Outro problema citado pelo presidente da Cesp é a indefinição quanto ao conteúdo final da MP 579. "A MP não foi votada nem na comissão mista. Então também não dá para saber como vai ficar o texto da lei", disse durante da Teleconferência.
A companhia também não está satisfeita com o valor da tarifa definida pelo governo federal de R$ 7,42 por megawatt/hora.
"É preciso fazer uma diferenciação entre a empresa privada e a pública. Não posso comprar um lápis sem licitação, numa empresa privada não existe isso", disse.Ele citou o exemplo para dizer que os parâmetros de custo entre essas empresas são diferentes, portanto, a tarifa deve considerar essa situação.
Ele não quis dizer qual é o nível de custo atual da Cesp. "Essa é uma informação que repassei ao Codec, mas não gostaria de dizer aqui", afirmou.
Principal acionista da Cesp, o contribuinte paulista, representado pelo governo do Estado, não sabe ainda se a renovação será ou não um bom negócio para a companhia."O que podemos dizer ao contribuinte de São Paulo e ao acionista que todos saberão o porque tomamos alternativa A ou B", disse.
Difícil
A situação da Cesp é bastante difícil. Se não renovar as concessões, a empresa terá de entregar imediatamente a usina Hidrelétrica de Três Irmãos, cuja concessão já venceu em novembro do ano passado. Além disso, terá de entregar à União as usinas de Ilha Solteira e Jupiá em julho de 2015, data em que expira o atual contrato.
Poderia tentar recuperar essas concessões no leilão que o governo faria para conceder novamente esses ativos, mas a Cesp perdeu força econômica nos últimos anos e não há nenhuma disposição do governo paulista em investir no setor elétrico. Muito diferente da situação da Cemig.
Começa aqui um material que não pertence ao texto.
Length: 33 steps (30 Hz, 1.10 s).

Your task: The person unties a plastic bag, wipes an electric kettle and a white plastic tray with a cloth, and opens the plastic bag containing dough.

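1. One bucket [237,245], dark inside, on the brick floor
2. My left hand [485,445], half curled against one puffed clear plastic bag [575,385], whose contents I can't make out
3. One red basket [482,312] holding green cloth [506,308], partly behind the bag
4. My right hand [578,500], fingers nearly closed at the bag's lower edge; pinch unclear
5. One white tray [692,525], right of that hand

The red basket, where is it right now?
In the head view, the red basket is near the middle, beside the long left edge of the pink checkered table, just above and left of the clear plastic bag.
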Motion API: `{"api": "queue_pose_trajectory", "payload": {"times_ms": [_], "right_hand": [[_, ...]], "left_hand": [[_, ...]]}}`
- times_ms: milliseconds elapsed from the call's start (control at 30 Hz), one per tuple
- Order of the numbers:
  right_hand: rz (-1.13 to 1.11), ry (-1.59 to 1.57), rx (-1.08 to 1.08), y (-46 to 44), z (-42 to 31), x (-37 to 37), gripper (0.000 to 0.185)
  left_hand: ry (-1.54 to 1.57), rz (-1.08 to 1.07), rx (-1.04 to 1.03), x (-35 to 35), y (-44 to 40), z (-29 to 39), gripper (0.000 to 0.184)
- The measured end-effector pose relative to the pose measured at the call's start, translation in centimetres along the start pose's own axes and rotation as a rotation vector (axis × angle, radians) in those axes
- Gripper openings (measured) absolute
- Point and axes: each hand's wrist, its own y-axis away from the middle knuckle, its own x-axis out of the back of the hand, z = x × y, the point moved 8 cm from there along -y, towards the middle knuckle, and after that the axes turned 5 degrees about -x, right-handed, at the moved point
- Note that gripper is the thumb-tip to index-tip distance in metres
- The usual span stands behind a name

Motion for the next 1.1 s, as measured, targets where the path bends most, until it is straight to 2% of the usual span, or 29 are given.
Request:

Essa situação conduz a Cesp para a renovação, ainda que discorde de todo o processo. Mesmo com os problema como a indefinição da MP, a redução da tarifa ou a indenização em valor aquém do pedido, a Cesp teria mais 30 anos para explorar as concessões. Junto com as usinas de Porto Primavera, Paraibuna e Jaguari.
Se aceitar, entretanto, terá de fazer um forte ajuste no quadro de funcionários e na estrutura de custos dada a redução da receita que terá, algo próximo a R$ 1,9 bilhão.
Diante disso, a tendência é que a Cesp aceite as condições e tente mudá-las na discussão que continuará da MP no Congresso e, eventualmente, em questionamentos na Justiça.